А страшило это, Сара, ужасно. Как могли они сделать тебе неприятное? Они считали тебя так близкой, родной. Это верно. Это я видел сам, когда бывал в Рязани, ездил к тебе. Это ясно, вне сомнений, в письмах из Рязани, писанных в ожидании Вашего приезда. Хочется верить, что неприязнь едва ли заметна для них самих, против их давления. Я представлял их! Они ждали четыре дня, собирали комнату, не спали до двух часов, и все только для того, чтобы отсутствием этой торжественности не оскорбить тебя, чтобы оно не истолковано было тобой в сторону невнимательности и холодности. Они не могли допечь тебя своими практическими наставлениями и церемониями без жалости, без деликатности, до слез. Вот она, внешность! Не подумай, что это последнее слово. А еще дальше за этими наставлениями ум и душа. Я знаю ее и верю, хотел бы верить, что их срезала их политическая внешность, – но в душе они не желали сделать или сказать тебе неприятность.
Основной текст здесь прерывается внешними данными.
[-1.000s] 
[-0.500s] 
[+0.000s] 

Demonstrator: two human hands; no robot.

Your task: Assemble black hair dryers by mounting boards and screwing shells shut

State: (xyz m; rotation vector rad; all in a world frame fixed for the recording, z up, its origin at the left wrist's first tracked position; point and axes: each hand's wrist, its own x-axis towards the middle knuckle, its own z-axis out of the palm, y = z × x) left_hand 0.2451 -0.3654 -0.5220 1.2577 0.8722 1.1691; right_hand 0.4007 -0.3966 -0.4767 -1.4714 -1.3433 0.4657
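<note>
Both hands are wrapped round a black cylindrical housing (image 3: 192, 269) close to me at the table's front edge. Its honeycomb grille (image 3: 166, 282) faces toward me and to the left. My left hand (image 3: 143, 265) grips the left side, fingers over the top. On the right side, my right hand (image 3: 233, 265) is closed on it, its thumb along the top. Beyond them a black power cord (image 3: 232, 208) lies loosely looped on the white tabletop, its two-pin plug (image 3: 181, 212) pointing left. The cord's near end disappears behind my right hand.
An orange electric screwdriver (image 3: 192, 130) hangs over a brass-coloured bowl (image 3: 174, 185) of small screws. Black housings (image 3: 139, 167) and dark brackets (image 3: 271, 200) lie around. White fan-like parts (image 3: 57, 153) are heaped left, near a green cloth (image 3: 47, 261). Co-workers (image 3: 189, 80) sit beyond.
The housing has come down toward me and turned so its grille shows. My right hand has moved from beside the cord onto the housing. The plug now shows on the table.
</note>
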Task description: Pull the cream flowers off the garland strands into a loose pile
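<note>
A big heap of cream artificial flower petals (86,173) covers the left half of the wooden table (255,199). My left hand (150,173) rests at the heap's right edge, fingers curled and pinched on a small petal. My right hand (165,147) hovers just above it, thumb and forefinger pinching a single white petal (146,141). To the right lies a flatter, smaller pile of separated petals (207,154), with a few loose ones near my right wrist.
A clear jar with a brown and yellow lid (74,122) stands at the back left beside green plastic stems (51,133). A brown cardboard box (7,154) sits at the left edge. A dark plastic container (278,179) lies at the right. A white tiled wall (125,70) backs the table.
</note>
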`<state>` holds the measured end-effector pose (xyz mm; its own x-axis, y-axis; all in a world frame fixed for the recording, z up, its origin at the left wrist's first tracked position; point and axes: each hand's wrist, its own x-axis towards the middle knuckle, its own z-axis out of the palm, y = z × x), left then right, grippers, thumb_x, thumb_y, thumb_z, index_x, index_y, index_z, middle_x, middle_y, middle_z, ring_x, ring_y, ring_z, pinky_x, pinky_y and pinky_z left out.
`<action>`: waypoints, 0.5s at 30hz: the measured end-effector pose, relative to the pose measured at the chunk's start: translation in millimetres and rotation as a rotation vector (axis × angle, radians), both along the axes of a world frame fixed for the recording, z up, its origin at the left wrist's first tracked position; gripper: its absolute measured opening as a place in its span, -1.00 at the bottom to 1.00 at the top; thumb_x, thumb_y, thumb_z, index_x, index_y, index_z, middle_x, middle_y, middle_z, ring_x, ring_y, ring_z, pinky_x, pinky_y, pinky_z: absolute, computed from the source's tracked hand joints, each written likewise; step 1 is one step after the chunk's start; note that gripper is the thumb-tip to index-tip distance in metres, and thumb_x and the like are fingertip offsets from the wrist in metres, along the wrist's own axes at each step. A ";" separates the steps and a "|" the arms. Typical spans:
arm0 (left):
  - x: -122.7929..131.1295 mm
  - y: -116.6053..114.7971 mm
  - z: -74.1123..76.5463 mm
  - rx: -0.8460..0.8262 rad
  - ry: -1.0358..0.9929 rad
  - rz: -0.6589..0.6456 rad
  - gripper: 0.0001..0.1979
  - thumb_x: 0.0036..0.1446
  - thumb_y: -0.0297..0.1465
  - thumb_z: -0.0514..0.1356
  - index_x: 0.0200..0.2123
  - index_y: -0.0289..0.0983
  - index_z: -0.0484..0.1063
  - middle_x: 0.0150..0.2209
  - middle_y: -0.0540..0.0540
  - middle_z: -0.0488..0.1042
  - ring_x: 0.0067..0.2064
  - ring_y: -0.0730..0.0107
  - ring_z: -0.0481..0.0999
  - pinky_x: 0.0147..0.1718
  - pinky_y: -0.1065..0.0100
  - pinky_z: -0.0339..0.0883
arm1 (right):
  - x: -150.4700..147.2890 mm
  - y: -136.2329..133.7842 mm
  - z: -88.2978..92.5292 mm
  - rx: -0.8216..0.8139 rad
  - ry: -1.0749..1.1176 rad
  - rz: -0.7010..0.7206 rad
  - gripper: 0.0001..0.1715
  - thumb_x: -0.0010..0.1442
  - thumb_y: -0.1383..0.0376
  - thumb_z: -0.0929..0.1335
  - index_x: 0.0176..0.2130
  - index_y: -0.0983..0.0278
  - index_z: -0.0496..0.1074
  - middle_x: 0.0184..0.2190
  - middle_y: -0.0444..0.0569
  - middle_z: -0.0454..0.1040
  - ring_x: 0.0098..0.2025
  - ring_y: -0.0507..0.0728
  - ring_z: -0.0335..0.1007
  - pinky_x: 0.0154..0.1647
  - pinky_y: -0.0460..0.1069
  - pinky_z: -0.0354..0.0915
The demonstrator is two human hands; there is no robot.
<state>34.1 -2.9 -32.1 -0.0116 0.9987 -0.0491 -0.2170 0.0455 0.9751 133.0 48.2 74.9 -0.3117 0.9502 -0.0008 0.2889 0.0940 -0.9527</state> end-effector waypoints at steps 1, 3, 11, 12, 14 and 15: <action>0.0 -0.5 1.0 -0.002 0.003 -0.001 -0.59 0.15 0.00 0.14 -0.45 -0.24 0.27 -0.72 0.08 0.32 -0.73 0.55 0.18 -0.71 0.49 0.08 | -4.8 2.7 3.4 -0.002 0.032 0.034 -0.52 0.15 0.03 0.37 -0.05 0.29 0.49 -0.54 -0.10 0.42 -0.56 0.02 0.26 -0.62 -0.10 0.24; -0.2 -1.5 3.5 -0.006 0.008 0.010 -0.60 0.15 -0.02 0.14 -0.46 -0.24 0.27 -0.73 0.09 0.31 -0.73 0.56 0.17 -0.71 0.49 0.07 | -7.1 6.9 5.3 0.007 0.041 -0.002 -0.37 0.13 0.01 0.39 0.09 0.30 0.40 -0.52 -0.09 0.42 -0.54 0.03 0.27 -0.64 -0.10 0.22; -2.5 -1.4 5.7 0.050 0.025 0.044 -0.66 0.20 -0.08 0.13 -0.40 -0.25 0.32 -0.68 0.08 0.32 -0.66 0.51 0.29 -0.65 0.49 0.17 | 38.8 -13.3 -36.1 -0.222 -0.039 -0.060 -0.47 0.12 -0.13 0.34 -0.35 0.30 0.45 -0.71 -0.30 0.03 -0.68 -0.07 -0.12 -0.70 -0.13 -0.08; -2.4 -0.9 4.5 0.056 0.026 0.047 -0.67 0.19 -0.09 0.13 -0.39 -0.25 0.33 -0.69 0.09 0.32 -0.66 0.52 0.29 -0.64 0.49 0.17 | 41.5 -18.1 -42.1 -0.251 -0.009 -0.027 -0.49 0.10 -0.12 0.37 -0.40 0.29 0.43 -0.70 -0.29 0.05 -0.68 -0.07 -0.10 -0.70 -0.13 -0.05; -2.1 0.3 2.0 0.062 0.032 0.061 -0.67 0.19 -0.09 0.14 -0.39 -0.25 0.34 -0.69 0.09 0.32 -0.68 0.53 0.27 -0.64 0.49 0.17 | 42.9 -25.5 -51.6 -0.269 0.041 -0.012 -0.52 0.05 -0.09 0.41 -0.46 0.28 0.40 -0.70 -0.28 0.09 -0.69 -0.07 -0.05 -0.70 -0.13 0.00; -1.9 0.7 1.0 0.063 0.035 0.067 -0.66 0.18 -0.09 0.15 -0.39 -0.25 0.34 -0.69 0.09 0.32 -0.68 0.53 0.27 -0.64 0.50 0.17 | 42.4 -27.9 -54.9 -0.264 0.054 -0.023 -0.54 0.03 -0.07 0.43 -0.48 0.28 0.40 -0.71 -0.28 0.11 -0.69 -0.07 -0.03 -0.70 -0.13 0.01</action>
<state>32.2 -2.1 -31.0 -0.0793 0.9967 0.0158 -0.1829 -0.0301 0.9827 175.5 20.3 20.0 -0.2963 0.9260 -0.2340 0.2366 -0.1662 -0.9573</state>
Я написал это и боюсь, что тебе покажется, что я защищаю Рязань против тебя, люблю их больше, чем тебя. Нет, Сара, нет. Но они провинившиеся, а я хочу быть осторожным в осуждении их. Обнял бы теперь тебя и целовал, целовал до тех пор, пока ты не сказала, что всех простила и все позабыла.
Твой Ванька.
Суббота, 31 [января], 5 часов дня
Прости, моя дорогая, что пишу плохо. Времени не было написать, а кроме того, очень устал, сейчас и голова побаливает, вероятно, немножко простудился. Вчера с вокзала отправился к Достоевскому. Толкался целый час, едва не задохся. И весь мокрый от поту едва-едва выбрался, ничего не видавши: масса народа. Усталый приехал домой и остальной вечер проговорили с Сережей. Ныне с утра решил не писать, чтобы передать о процессии.